PROBLEM DETAILS: Each line in the records below, from the one that contains "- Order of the" to the one that contains "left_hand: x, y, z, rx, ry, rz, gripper", should be reproduced exactly, the first and last included.

□ □ □ □

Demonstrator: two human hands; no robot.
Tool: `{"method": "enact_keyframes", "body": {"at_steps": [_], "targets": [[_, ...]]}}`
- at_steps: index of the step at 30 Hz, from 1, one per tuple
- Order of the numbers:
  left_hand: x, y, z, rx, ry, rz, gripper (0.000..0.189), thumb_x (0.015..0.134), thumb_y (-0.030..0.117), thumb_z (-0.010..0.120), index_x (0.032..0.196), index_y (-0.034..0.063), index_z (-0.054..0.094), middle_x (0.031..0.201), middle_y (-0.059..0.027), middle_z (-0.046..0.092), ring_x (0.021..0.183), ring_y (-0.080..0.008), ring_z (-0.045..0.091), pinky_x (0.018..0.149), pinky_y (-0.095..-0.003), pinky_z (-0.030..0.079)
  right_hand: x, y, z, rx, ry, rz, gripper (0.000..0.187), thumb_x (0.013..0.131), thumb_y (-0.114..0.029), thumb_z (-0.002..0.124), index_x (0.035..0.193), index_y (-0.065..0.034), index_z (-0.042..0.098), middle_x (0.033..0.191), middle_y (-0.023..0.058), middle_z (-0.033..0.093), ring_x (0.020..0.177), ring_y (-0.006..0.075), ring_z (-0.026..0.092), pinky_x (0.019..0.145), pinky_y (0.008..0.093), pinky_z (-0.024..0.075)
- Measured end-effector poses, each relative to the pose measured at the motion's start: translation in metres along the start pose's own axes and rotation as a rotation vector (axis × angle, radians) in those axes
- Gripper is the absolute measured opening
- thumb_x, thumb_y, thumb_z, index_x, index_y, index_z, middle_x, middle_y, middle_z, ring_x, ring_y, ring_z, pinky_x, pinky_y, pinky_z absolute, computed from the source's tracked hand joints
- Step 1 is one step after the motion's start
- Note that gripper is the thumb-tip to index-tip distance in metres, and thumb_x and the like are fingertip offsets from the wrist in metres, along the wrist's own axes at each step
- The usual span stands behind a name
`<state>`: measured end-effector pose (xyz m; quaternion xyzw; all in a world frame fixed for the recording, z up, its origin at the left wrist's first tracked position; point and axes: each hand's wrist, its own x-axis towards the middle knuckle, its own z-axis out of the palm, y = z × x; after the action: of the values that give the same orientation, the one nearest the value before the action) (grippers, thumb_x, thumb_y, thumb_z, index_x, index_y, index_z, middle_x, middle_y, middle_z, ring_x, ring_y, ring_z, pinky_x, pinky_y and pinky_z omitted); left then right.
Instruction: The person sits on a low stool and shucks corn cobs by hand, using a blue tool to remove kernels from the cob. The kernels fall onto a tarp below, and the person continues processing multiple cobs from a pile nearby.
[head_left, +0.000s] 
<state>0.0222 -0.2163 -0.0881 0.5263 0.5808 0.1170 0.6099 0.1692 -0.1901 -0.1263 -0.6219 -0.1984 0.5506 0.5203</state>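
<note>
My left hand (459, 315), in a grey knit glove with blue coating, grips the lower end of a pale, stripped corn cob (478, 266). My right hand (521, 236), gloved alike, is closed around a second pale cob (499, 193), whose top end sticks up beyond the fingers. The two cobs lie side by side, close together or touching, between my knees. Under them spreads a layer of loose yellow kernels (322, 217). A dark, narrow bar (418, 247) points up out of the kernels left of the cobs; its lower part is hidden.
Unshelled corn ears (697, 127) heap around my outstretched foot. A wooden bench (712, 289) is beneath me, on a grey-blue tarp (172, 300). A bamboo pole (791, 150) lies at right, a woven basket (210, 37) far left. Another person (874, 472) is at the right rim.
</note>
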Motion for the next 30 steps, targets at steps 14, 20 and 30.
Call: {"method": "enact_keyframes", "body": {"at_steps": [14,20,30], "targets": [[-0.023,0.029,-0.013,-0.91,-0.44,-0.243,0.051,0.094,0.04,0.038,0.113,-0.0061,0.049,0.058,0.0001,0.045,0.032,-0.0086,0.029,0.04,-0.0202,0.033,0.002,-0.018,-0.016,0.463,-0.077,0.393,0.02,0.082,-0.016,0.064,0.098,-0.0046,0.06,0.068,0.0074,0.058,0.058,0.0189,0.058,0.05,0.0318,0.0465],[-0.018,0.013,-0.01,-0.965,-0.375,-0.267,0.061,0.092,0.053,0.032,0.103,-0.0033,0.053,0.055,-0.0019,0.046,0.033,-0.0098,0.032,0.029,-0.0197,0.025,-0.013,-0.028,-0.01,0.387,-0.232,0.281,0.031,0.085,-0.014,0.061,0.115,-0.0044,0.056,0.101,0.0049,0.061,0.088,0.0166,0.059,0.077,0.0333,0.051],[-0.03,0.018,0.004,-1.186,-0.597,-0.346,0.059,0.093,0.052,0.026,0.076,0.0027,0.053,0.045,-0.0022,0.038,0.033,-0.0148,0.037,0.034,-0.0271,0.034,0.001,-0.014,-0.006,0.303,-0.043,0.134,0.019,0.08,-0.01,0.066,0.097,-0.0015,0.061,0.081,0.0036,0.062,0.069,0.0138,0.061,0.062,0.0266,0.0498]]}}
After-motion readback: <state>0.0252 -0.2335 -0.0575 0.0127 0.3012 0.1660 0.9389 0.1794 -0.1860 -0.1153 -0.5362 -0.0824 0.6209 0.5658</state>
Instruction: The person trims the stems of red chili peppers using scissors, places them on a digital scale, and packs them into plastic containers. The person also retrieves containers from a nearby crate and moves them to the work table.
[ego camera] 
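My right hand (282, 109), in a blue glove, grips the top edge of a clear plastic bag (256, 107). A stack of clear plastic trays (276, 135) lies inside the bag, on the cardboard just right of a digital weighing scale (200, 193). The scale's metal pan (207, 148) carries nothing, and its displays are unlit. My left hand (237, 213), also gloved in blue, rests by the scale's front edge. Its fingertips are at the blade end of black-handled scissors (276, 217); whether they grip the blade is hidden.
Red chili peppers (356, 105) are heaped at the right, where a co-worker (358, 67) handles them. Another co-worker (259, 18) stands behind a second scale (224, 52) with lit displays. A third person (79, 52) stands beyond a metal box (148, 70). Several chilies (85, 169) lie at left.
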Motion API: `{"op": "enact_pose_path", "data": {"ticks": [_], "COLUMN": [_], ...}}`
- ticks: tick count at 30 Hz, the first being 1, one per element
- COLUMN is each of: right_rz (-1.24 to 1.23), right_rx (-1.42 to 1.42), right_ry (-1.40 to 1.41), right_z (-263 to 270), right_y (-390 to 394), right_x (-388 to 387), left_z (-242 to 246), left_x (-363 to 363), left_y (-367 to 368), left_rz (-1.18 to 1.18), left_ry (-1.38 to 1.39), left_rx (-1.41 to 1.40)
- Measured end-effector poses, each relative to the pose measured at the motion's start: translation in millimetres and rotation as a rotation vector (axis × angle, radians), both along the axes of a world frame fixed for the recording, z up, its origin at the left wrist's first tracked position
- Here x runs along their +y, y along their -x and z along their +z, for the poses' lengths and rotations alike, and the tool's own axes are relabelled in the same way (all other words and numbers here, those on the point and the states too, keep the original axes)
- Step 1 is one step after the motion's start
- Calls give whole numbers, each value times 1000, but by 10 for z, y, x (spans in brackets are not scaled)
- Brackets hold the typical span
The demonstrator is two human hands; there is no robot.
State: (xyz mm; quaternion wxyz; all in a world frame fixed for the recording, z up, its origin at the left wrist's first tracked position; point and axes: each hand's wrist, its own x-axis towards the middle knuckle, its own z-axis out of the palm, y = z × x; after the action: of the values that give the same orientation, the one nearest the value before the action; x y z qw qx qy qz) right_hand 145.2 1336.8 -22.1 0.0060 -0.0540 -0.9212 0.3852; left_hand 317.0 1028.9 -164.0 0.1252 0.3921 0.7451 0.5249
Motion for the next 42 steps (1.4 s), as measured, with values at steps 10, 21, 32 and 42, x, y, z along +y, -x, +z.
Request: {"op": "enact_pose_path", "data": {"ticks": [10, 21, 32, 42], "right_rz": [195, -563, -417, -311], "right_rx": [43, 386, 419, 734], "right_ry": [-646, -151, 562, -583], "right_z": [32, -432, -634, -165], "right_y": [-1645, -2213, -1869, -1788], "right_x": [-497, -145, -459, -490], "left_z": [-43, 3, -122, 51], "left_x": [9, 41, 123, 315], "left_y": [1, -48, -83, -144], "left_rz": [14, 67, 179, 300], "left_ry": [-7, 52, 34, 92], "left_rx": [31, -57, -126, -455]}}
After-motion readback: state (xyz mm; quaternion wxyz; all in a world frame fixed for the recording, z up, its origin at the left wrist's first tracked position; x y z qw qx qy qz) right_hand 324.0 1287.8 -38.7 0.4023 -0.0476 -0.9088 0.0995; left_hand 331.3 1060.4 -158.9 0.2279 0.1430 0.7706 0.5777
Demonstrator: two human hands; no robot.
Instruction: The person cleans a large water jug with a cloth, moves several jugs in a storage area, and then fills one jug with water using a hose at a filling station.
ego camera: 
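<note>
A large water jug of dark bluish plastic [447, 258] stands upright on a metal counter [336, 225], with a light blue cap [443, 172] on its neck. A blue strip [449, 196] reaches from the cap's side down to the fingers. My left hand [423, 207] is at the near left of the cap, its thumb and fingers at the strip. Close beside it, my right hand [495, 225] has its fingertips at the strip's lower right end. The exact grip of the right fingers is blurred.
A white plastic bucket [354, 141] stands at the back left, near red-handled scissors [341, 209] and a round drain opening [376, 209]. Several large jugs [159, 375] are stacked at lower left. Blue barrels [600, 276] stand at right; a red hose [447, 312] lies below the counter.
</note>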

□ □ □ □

SOLUTION:
- Order of the numbers:
  left_hand: x, y, z, rx, ry, rz, gripper (0.000..0.189), thumb_x (0.015..0.134), thumb_y (-0.030..0.117), thumb_z (-0.010..0.120), index_x (0.032..0.196), index_y (-0.034..0.063), index_z (-0.054..0.094), middle_x (0.031..0.201), middle_y (-0.059..0.027), middle_z (-0.046..0.092), ring_x (0.021..0.183), ring_y (-0.080..0.008), ring_z (-0.045..0.091), pinky_x (0.018..0.149), pinky_y (-0.095..-0.003), pinky_z (-0.030..0.079)

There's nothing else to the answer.